Set out exactly every line of the entries below, starting at the line that holds "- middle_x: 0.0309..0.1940" and stopping after the line that holds "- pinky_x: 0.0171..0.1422".

§ §

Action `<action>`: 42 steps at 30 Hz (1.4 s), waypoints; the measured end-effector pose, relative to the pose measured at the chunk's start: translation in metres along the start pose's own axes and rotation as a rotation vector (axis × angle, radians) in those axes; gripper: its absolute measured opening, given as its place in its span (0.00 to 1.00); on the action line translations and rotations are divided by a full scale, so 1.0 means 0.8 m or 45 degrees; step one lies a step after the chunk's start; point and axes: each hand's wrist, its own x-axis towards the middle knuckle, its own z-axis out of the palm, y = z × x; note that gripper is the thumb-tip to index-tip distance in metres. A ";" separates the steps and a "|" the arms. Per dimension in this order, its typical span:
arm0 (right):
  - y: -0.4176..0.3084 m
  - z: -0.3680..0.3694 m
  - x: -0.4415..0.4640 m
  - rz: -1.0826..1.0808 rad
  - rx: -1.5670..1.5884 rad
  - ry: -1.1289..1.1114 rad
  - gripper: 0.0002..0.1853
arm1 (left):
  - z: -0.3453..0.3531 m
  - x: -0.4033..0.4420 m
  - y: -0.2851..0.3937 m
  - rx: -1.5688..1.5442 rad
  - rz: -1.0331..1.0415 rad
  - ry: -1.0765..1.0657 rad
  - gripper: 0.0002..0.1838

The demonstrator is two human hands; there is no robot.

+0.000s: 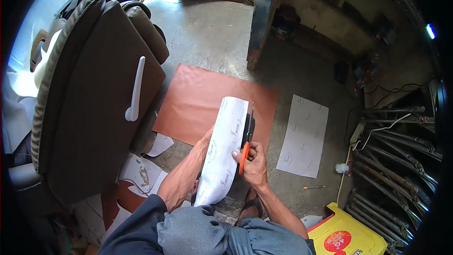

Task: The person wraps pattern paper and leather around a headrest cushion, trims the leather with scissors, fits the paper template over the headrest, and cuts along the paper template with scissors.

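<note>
My right hand (254, 165) is closed on a pair of scissors with orange handles (244, 159). The dark blades (250, 120) point away from me along the right edge of a long white sheet printed with dark lettering (224, 148). This sheet is raised and curves toward my lap. My left hand (209, 135) is mostly behind the sheet and supports it from the left; its fingers are hidden. A dark surface shows beside the sheet's right edge, near the blades. Beneath both hands, a large reddish-brown sheet (198, 92) lies flat on the floor.
Another printed white sheet (303, 137) lies to the right, near an orange pen (314, 187). A brown padded chair (89, 99) with a white lever stands left. Metal frames (391, 165) and a yellow box (347, 233) are at right. Offcuts (141, 174) lie left; another person sits far back.
</note>
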 end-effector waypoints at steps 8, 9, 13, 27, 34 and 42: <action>-0.014 -0.012 0.035 -0.064 -0.047 0.000 0.25 | -0.007 0.018 0.014 -0.061 0.001 -0.107 0.29; -0.023 -0.013 0.041 -0.047 -0.014 -0.050 0.25 | -0.014 0.021 0.017 -0.060 0.016 -0.114 0.29; -0.015 -0.020 0.057 -0.054 -0.074 -0.156 0.27 | -0.058 0.026 0.013 -0.009 0.075 0.019 0.31; 0.010 -0.015 0.003 0.062 -0.213 -0.068 0.29 | -0.107 -0.021 -0.004 0.010 0.091 0.199 0.35; 0.021 -0.015 0.002 -0.100 -0.148 0.022 0.26 | -0.086 -0.018 -0.001 0.032 0.089 0.201 0.35; 0.001 -0.026 0.008 -0.200 -0.415 0.322 0.23 | -0.011 -0.002 -0.013 0.055 -0.003 0.571 0.37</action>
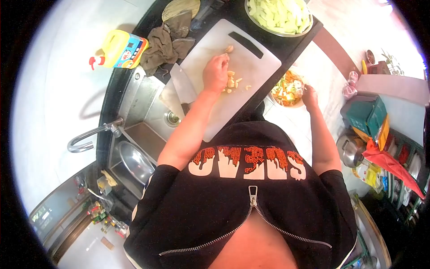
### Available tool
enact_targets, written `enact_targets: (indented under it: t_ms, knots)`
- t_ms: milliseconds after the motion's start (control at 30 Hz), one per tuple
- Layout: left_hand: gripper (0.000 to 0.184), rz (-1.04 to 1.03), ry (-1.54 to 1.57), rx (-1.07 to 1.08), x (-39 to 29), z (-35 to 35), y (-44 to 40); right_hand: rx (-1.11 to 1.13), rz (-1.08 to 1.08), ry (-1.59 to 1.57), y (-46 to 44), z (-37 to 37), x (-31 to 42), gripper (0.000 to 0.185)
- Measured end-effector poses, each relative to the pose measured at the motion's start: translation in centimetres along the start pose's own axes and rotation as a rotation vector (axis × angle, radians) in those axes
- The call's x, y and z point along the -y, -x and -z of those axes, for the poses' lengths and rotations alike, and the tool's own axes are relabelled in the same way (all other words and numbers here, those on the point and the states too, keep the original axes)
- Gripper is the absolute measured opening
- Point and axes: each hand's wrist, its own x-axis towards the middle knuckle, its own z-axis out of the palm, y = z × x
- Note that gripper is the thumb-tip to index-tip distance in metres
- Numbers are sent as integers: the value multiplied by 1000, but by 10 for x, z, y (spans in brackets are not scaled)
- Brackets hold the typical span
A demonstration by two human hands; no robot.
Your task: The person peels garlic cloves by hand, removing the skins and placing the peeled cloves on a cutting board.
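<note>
A white cutting board (215, 40) with a dark handle slot lies on the counter. My left hand (216, 74) is over it with curled fingers; what they hold, if anything, is hidden. One garlic clove (229, 49) lies just beyond the fingertips. Peeled and cut garlic pieces (232, 82) are scattered beside the hand. A broad-bladed knife (182, 85) rests across the board's left edge, partly hidden by my forearm. Lower, at the right, my right hand (309, 97) is closed at the edge of a round container filled with mixed vegetable scraps (286, 89).
A metal bowl of sliced pale green vegetable (281, 15) stands at the counter's far right. Left of the board are a brown cloth (163, 47), a yellow pump bottle (120, 49) and a sink (139, 112) with a faucet (96, 133). A rack with a red cloth (392, 166) stands right.
</note>
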Motion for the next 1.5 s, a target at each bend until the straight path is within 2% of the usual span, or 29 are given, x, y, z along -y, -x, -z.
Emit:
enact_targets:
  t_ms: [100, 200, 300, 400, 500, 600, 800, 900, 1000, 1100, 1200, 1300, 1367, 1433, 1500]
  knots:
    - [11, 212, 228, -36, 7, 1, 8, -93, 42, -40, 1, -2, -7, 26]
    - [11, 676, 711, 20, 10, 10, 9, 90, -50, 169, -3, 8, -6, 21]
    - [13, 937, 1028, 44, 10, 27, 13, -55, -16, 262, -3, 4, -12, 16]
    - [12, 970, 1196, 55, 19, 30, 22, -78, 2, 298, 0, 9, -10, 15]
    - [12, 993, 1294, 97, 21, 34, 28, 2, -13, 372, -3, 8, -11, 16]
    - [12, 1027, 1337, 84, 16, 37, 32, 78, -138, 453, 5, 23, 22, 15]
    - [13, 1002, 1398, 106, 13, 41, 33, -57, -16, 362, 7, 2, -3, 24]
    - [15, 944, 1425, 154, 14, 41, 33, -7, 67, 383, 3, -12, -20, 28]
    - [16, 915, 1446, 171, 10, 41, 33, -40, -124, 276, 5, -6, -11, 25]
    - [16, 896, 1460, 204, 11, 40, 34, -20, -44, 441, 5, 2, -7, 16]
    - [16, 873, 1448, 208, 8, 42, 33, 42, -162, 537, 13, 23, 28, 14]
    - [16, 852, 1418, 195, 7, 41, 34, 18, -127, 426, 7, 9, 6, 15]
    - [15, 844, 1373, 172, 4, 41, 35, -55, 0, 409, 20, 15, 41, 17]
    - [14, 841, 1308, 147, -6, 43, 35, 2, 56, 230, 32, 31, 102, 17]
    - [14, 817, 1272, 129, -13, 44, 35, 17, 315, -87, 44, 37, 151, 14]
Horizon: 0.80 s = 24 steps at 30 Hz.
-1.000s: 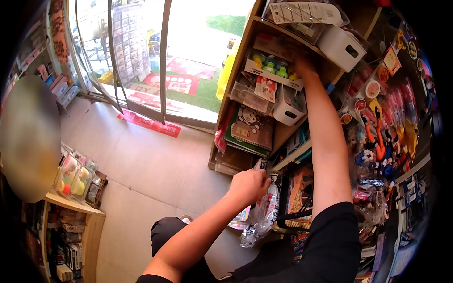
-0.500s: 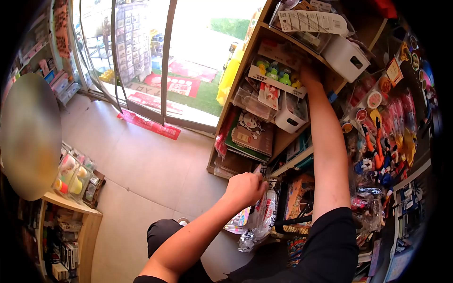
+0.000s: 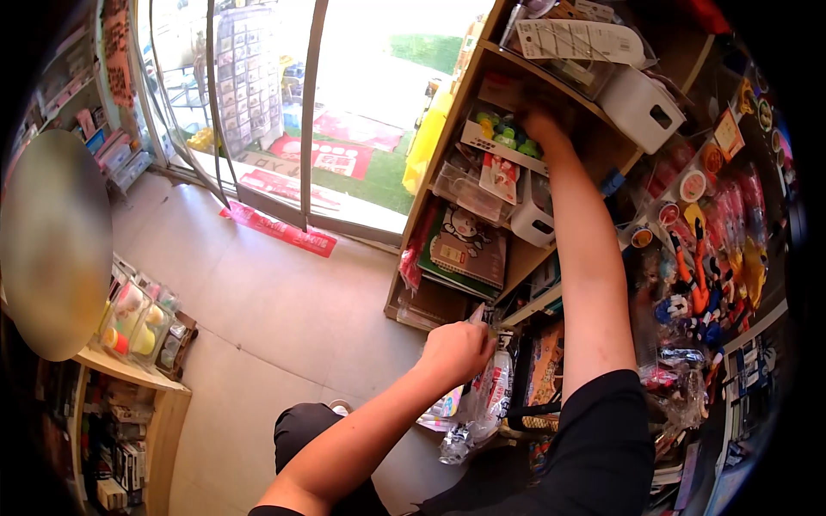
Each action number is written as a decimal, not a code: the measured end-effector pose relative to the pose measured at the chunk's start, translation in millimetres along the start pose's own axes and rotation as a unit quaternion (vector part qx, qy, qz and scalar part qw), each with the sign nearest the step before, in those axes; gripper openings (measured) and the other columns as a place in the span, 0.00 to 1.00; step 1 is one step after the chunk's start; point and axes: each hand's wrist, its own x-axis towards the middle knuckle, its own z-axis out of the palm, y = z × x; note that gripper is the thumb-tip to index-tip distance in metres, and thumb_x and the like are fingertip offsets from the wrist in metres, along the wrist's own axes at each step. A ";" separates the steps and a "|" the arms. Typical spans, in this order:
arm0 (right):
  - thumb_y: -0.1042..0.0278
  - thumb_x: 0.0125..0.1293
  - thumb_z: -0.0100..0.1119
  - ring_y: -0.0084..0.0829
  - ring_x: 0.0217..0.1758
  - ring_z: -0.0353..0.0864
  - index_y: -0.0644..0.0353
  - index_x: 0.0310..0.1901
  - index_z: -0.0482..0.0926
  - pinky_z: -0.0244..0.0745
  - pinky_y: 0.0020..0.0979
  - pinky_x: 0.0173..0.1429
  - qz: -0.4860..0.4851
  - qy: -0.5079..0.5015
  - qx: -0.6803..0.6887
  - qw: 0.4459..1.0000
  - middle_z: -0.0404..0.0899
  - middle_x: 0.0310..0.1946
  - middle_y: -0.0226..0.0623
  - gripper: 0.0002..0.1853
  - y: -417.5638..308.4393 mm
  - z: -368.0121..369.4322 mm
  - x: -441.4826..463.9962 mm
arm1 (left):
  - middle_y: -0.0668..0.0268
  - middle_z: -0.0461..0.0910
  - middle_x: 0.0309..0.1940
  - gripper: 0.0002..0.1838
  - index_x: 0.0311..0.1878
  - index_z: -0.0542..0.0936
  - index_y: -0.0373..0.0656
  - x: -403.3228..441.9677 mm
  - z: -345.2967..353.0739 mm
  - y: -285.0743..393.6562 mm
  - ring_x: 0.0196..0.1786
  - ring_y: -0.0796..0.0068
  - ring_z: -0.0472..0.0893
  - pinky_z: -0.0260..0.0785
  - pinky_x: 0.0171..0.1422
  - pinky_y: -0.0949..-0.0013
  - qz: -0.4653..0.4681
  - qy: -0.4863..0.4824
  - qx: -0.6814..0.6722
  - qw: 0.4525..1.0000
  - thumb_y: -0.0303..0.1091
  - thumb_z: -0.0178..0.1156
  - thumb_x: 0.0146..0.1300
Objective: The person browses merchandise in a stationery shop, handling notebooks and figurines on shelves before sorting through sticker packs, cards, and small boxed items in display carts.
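My left hand [image 3: 458, 353] is closed around the top of some clear plastic packets [image 3: 482, 413]. They hang below the fist, one with red print, and their contents are hard to make out. My right hand [image 3: 542, 127] reaches into a wooden shelf compartment, at the back of a white-edged display box [image 3: 492, 144] holding green and yellow figures [image 3: 508, 138]. Shadow hides its fingers, so I cannot tell whether they hold anything. Below that box are a clear plastic container [image 3: 471, 191], a white plastic basket [image 3: 533, 215] and spiral notebooks [image 3: 465, 249].
Another white basket [image 3: 641, 107] juts from the shelf above my right forearm. Packaged toys [image 3: 697, 258] hang along the right side. A glass door [image 3: 310, 129] stands at the far left of the shelf [image 3: 413, 232]. A low wooden cabinet [image 3: 163, 413] is at left.
My right hand has shifted left within the compartment, closer to the box of figures. My left hand keeps its hold on the packets. The whole view has slid slightly.
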 end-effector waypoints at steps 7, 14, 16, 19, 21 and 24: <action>0.52 0.64 0.64 0.46 0.71 0.74 0.60 0.70 0.71 0.67 0.42 0.76 0.055 0.033 -0.107 0.992 0.75 0.66 0.53 0.35 -33.7 -17.7 -3.5 | 0.50 0.85 0.31 0.17 0.36 0.83 0.39 6.8 3.5 -6.5 0.39 0.46 0.85 0.76 0.45 0.47 -0.002 0.008 -0.002 1.000 0.45 0.59 0.69; 0.54 0.70 0.57 0.47 0.75 0.70 0.60 0.74 0.66 0.66 0.41 0.76 0.150 -0.034 -0.028 0.988 0.68 0.73 0.53 0.34 -14.5 28.2 35.7 | 0.50 0.85 0.31 0.16 0.38 0.82 0.39 9.7 -0.2 -9.2 0.39 0.45 0.84 0.76 0.44 0.47 -0.006 -0.015 -0.006 1.000 0.44 0.59 0.69; 0.60 0.70 0.58 0.47 0.74 0.72 0.59 0.70 0.73 0.70 0.43 0.73 0.110 0.138 -0.010 0.984 0.70 0.72 0.53 0.28 -6.1 48.4 44.0 | 0.50 0.84 0.30 0.16 0.37 0.81 0.38 9.8 4.0 -11.9 0.38 0.45 0.84 0.76 0.44 0.46 0.005 0.004 0.003 1.000 0.44 0.59 0.68; 0.58 0.73 0.52 0.45 0.79 0.65 0.50 0.76 0.65 0.63 0.40 0.78 0.194 0.043 0.042 0.979 0.64 0.77 0.48 0.31 -44.2 -4.1 9.2 | 0.50 0.84 0.31 0.16 0.37 0.81 0.38 11.1 8.1 -14.7 0.39 0.45 0.84 0.76 0.44 0.46 0.004 -0.004 0.001 1.000 0.44 0.59 0.68; 0.58 0.72 0.54 0.44 0.79 0.65 0.52 0.76 0.65 0.63 0.40 0.78 0.212 0.045 0.055 0.975 0.64 0.77 0.48 0.32 -39.1 8.6 15.8 | 0.50 0.84 0.31 0.16 0.37 0.81 0.38 10.1 6.1 -13.7 0.39 0.45 0.84 0.76 0.44 0.46 0.007 0.006 0.001 1.000 0.44 0.59 0.68; 0.57 0.70 0.58 0.43 0.77 0.69 0.56 0.73 0.70 0.69 0.41 0.75 0.225 0.072 0.046 0.971 0.67 0.75 0.48 0.31 -39.3 14.2 12.0 | 0.50 0.84 0.30 0.16 0.37 0.81 0.37 9.6 5.9 -13.0 0.38 0.45 0.84 0.76 0.44 0.46 0.008 0.007 0.004 1.000 0.44 0.59 0.68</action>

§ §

## Solution for this task
  - middle_x: 0.0309..0.1940
  - gripper: 0.0002..0.1838
  - index_x: 0.0311..0.1878
  - index_z: -0.0542..0.0936
  - index_y: -0.0373..0.0656
  - x: -403.3228..441.9677 mm
  - z: -345.2967..353.0739 mm
  - y: -285.0743..393.6562 mm
  - ring_x: 0.0196..0.1786
  - ring_y: -0.0796..0.0068
  - ring_z: -0.0472..0.0893
  - pinky_z: -0.0260..0.0785
  - pinky_x: 0.0171..0.1422

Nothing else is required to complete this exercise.